Binary classification with noisy images

Fatih_Haslak · 2024-04-24T06:47:25.958Z

quarter_1_OK_Mini_Kik_Egzos_00003

The ones above are two different paintings of mine that I’m trying to classify. I have 700 examples each. My classes are OK and NOK. The size of my pictures is 122x122, 140x140. When I train, I train as 144x144. I’ve been working on it for a long time. I tried many models and hyperparameters. Still I can’t get proper results. While my F1 score can reach 0.8 in the train section, it remains at 0.50 in the valid section. I cut a plate as a result of segmentation of my data. Since my data quality was low and noisy, I softened my image in this part as well.

KFrank · 2024-04-24T19:22:31.649Z

Hi Fatih!

Fatih_Haslak:

My classes are OK and NOK.

My first question: If you were to show me some samples from your data,
say ten to one hundred each of OK and NOK, and give me a few words of
explanation about what made them different, how well would I be able to
do classifying your validation data set?

This is a simplistic, but very practical measure of how difficult you problem is.

The size of my pictures is 122x122, 140x140.

Is there any correlation between your image sizes and whether an image
is OK or NOK? For example, are most of your OK images 122x122, while
most of your NOK images are 140x140?

When I train, I train as 144x144.

How do you get your images with size 144x144? Do you upsample them?
Do you pad them?

While my F1 score can reach 0.8 in the train section, it remains at 0.50 in the valid section. I cut a plate as a result of segmentation of my data.

If I understand you correctly, your model performs significantly better (although
not close to perfectly) on your training data set, but quite poorly on your
validation data set. This could be overfitting.

How big are your training and validation datasets?

You haven’t told us what your model looks like (or how long you’ve trained for),
but, depending on the architecture of your model, you could add to it techniques
like Dropout that are designed to reduce overfitting when training your model.

You could also use data augmentation as a way to semi-artificially increase the
size of your training dataset which again should reduce overfitting.

Also, just to check, do your training and validation datasets have the same
general character? A good way to insure that they’re statistically the same is
to take one large dataset and divide it randomly into a training and validation
datasets.

Since my data quality was low and noisy, I softened my image in this part as well.

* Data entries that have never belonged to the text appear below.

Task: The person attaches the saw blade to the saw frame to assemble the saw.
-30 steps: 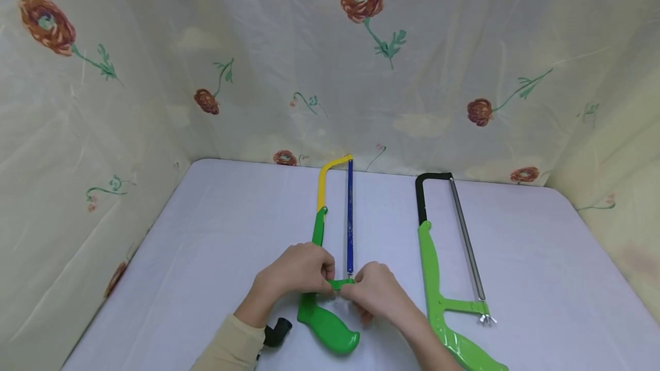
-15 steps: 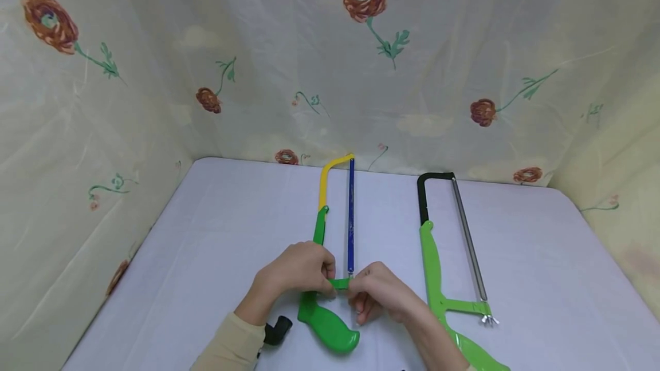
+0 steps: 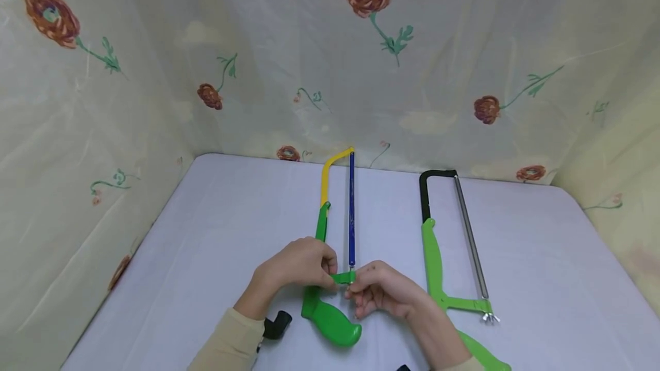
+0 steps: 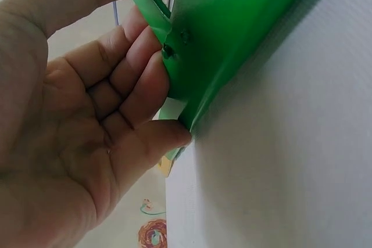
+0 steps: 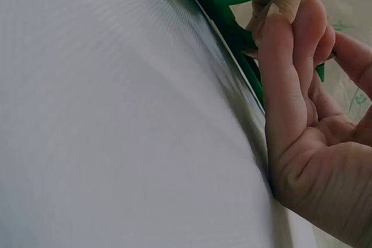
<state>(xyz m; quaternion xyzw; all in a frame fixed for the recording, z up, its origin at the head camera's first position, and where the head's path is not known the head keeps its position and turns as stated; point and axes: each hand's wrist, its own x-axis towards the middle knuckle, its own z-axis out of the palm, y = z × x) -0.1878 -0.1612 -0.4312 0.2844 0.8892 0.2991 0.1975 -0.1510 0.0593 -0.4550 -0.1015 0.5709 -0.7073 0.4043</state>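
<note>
A hacksaw with a green handle (image 3: 335,325), a yellow front frame (image 3: 325,182) and a blue blade (image 3: 352,210) lies with its handle toward me. My left hand (image 3: 301,262) grips the green frame just above the handle. In the left wrist view, thumb and fingers of that hand close on the edge of the green frame (image 4: 215,33). At the end of the short green cross arm (image 3: 342,277), below the blade, my right hand (image 3: 387,291) pinches the small wing nut with thumb and index finger, which mostly hide it. Its other fingers are curled beneath.
A second hacksaw (image 3: 433,256), light green with a black front frame and grey blade, lies to the right, its wing nut (image 3: 490,318) showing. A black object (image 3: 278,325) sits beside the left wrist. Flowered cloth (image 3: 309,62) walls in the white table (image 3: 247,205).
My right hand has rolled, its fingers turning palm-up at the cross arm's end and baring a little more of it. The left hand keeps its grip. The view has tilted down slightly.
</note>
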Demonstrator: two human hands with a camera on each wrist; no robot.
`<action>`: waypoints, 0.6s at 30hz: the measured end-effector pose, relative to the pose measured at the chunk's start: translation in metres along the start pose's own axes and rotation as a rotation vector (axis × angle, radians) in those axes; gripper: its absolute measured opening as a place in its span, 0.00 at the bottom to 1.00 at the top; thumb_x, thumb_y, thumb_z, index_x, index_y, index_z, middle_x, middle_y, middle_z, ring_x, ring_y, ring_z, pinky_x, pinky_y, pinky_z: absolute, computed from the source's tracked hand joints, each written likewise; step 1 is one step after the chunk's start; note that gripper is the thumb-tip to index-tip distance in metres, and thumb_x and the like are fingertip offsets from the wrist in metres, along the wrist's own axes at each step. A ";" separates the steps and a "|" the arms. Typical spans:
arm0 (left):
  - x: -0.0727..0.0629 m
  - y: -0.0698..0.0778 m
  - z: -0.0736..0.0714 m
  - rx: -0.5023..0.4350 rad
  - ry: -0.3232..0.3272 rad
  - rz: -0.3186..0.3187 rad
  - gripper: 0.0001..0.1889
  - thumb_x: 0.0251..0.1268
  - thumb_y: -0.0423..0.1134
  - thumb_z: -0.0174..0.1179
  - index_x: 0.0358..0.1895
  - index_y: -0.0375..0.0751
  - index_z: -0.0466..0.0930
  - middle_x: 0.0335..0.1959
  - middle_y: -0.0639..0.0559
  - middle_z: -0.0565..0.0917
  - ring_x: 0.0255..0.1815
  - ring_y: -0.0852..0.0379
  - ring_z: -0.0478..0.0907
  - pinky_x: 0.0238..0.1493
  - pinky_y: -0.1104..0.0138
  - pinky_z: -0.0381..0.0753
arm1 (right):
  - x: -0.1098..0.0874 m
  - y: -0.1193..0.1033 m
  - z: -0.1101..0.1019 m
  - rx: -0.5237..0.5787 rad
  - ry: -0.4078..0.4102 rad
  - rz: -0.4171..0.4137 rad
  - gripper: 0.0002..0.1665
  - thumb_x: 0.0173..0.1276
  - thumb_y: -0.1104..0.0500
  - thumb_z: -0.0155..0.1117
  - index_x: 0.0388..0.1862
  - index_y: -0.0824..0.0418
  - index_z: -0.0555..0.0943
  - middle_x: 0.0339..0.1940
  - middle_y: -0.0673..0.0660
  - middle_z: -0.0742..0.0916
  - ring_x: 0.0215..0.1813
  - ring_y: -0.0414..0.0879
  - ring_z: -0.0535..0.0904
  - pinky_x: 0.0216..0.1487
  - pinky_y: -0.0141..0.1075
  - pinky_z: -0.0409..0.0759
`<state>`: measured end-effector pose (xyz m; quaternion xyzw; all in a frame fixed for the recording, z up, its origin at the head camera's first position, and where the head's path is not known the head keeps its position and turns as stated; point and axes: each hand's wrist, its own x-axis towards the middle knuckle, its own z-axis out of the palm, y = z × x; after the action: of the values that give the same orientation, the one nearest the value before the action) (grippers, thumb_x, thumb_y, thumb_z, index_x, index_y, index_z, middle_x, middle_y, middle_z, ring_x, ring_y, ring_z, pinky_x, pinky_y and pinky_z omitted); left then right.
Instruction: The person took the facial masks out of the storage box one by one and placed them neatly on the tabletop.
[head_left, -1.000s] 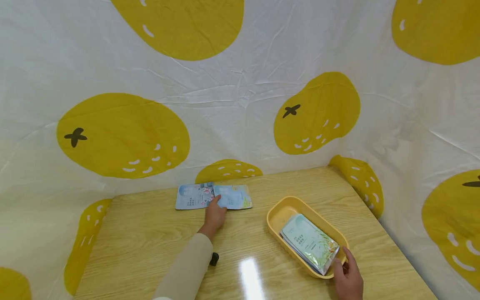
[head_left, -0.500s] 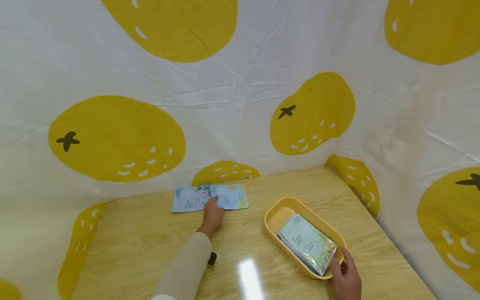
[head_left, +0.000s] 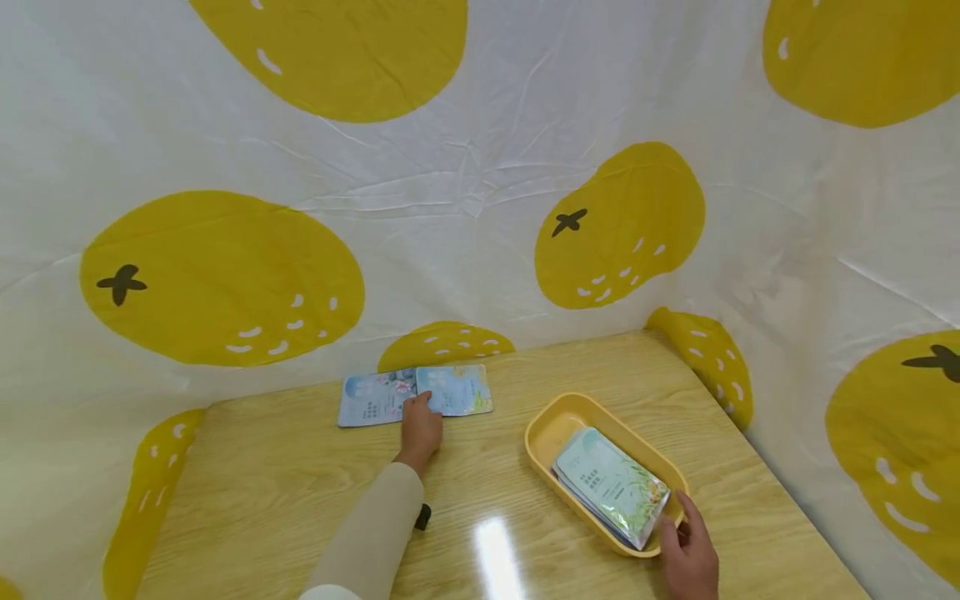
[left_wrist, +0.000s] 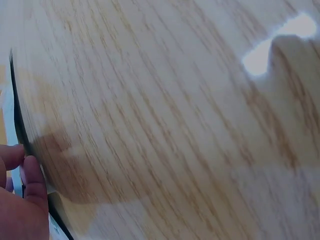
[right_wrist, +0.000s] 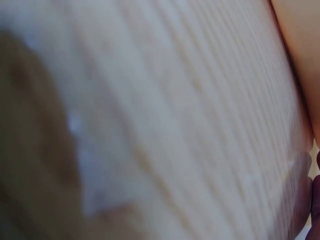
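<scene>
In the head view my left hand (head_left: 422, 427) is at the near edge of a light blue flat sachet (head_left: 461, 390) with yellow and green print. The left wrist view shows thumb and finger (left_wrist: 34, 175) pinching a sachet's edge (left_wrist: 19, 125) close over the tabletop. A blue-grey flowered sachet (head_left: 367, 402) lies to its left, partly covered by it. My right hand (head_left: 692, 554) grips the near right end of a yellow oblong tray (head_left: 551, 425). Inside the tray lies a small pile of sachets, a pale green one (head_left: 611, 479) on top.
The wood-grain table (head_left: 300, 483) meets a white curtain (head_left: 450, 275) with large yellow fruit print at the back and sides. A small black object (head_left: 423, 517) shows beside the left sleeve (head_left: 371, 533). A bright reflection lies on the near tabletop.
The head view has shifted slightly, so everything sits a little further left in it. Both hands keep their places at the sachet and the tray.
</scene>
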<state>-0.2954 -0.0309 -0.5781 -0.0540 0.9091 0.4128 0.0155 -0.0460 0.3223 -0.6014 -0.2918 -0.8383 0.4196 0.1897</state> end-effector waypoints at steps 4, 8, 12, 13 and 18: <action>0.001 -0.001 0.002 0.005 0.010 -0.012 0.24 0.69 0.30 0.59 0.67 0.30 0.72 0.62 0.30 0.69 0.63 0.35 0.70 0.64 0.48 0.70 | -0.001 0.000 0.000 0.006 0.001 -0.005 0.30 0.74 0.58 0.55 0.73 0.63 0.69 0.50 0.73 0.84 0.36 0.23 0.71 0.34 0.17 0.68; 0.002 -0.002 0.002 -0.002 0.030 -0.002 0.22 0.70 0.30 0.59 0.65 0.30 0.74 0.61 0.30 0.70 0.62 0.36 0.70 0.64 0.48 0.70 | -0.002 -0.001 0.001 0.008 -0.009 0.005 0.30 0.75 0.57 0.55 0.73 0.64 0.68 0.47 0.73 0.85 0.36 0.23 0.71 0.33 0.18 0.69; 0.001 0.001 0.001 -0.001 0.033 0.014 0.20 0.71 0.30 0.58 0.64 0.29 0.75 0.61 0.31 0.69 0.64 0.36 0.69 0.65 0.48 0.69 | -0.003 -0.002 0.001 0.012 -0.005 0.002 0.30 0.75 0.58 0.55 0.73 0.64 0.68 0.50 0.75 0.84 0.37 0.21 0.70 0.33 0.16 0.69; 0.000 0.002 0.001 0.003 0.032 0.014 0.20 0.71 0.30 0.58 0.64 0.29 0.75 0.62 0.31 0.69 0.64 0.36 0.69 0.64 0.48 0.69 | -0.003 -0.002 0.000 0.010 -0.003 0.000 0.30 0.75 0.58 0.55 0.73 0.64 0.68 0.50 0.75 0.84 0.37 0.20 0.70 0.33 0.16 0.69; -0.001 0.006 0.000 0.007 0.020 0.003 0.19 0.72 0.31 0.58 0.63 0.29 0.75 0.62 0.31 0.68 0.63 0.37 0.69 0.63 0.48 0.71 | -0.001 -0.002 0.000 0.001 0.006 -0.001 0.29 0.75 0.58 0.56 0.73 0.63 0.69 0.49 0.73 0.85 0.38 0.22 0.71 0.34 0.15 0.68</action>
<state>-0.2950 -0.0267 -0.5740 -0.0567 0.9108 0.4089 0.0057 -0.0457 0.3204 -0.5999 -0.2925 -0.8378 0.4188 0.1927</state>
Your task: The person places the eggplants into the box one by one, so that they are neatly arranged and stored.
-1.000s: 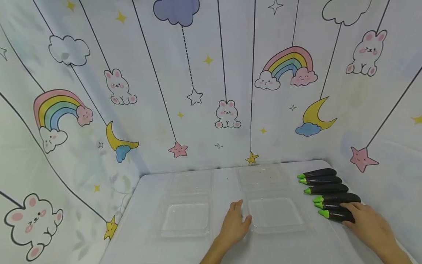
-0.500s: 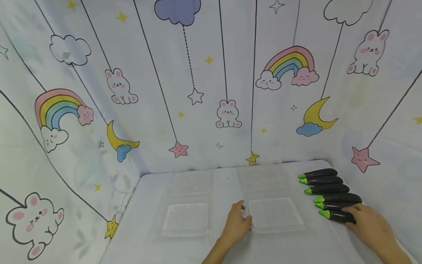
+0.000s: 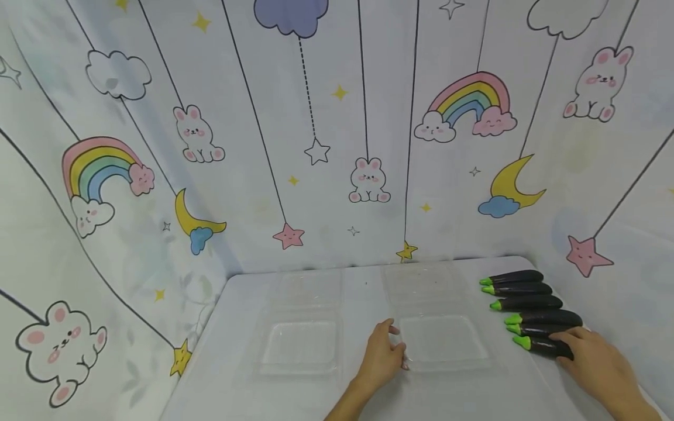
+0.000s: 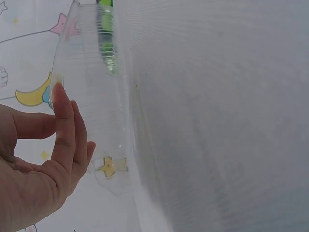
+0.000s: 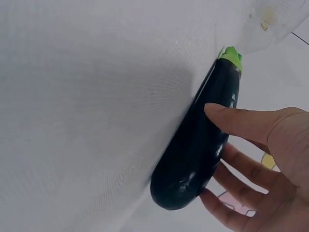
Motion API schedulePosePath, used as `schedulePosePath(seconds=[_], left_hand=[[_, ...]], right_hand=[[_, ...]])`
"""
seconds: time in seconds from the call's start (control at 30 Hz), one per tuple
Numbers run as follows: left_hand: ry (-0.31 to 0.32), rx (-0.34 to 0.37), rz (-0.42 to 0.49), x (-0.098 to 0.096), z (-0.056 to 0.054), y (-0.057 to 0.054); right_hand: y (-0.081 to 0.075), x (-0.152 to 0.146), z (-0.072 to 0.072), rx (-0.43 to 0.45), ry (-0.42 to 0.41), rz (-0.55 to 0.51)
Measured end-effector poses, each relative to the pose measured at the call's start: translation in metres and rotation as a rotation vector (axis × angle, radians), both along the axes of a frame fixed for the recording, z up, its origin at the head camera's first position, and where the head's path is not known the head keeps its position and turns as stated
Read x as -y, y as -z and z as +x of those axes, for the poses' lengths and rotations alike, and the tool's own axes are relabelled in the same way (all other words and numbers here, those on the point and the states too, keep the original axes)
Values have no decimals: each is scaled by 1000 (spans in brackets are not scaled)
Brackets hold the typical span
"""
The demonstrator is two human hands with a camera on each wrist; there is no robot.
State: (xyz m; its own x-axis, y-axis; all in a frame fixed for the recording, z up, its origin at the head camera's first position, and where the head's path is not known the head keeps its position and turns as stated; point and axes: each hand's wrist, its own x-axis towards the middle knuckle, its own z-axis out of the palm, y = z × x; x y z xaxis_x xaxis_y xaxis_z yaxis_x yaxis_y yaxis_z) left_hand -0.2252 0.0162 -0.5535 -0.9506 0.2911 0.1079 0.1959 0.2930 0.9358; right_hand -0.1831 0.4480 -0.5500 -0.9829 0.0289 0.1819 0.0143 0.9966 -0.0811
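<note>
White before anything else: facing a curtain (image 3: 326, 202) printed with rabbits, stars and rainbows, and looking down beneath it onto a pale table (image 3: 453, 400). Seeing on that a left box (image 3: 300, 371) and a right box (image 3: 447, 367), both of clear plastic, each with a flatter part behind (possibly a lid, too see-through to be sure).

Bending the left hand (image 3: 379, 354) at the near side of the right box, thumb drawn in close to the forefinger beside the rim; not managing to tell pinching from mere touching. Gripping the nearest eggplant (image 3: 542, 346) with the right hand (image 3: 600, 362), thumb and fingers on opposite sides, opened no wider than its body.

Finding that eggplant resting at the table's right, with five more eggplants (image 3: 526, 303) lying beyond it. Changing little over the last second: shifting the head view slightly, curling the left fingertips a touch more, keeping the right hold. Judging the work, then, to be sitting at the grasp, perhaps steadying the box meanwhile. Noticing last, and smallest, the green end (image 5: 231, 58) pointing toward the boxes.
</note>
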Motion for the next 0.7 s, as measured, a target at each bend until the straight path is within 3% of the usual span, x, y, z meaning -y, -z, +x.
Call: schedulePosePath(seconds=[0.33,0.7], left_hand=[[-13,-21,-37,1,1,-2],[-13,-20,-18,1,1,-6]], right_hand=[[-2,0,-1,15,10,-13],[-14,3,-2,-67,-39,-18]])
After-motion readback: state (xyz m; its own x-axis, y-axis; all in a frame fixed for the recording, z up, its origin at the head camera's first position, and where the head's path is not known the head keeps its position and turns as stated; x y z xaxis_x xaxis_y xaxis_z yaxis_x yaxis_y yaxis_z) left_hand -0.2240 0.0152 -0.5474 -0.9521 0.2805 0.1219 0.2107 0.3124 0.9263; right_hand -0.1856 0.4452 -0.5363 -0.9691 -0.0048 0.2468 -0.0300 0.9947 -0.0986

Softening your images might make sense, but you could take the attitude that
your network should itself “learn” to soften the images. You could argue that
even if softening makes the images look better to the eye, it could also obscure
some information that your network could use to classify the images.

Best.

K. Frank

Fatih_Haslak · 2024-04-25T05:57:14.167Z

Hİ K.Frank

First of all, thank you for your valuable time.

For your first question: These pictures are a specific area of a metal plate. The black area between the 2 white circles may have scratches and dents. We classify them according to the size and depth of these scratches and dents. In the 1st picture, the white area in the bottom left is an example of an impact and we classify it as NOK. Sometimes I also have a hard time classifying OK or NOK because it can be difficult to decide the depth of the scratches. 90% of the time I can classify it.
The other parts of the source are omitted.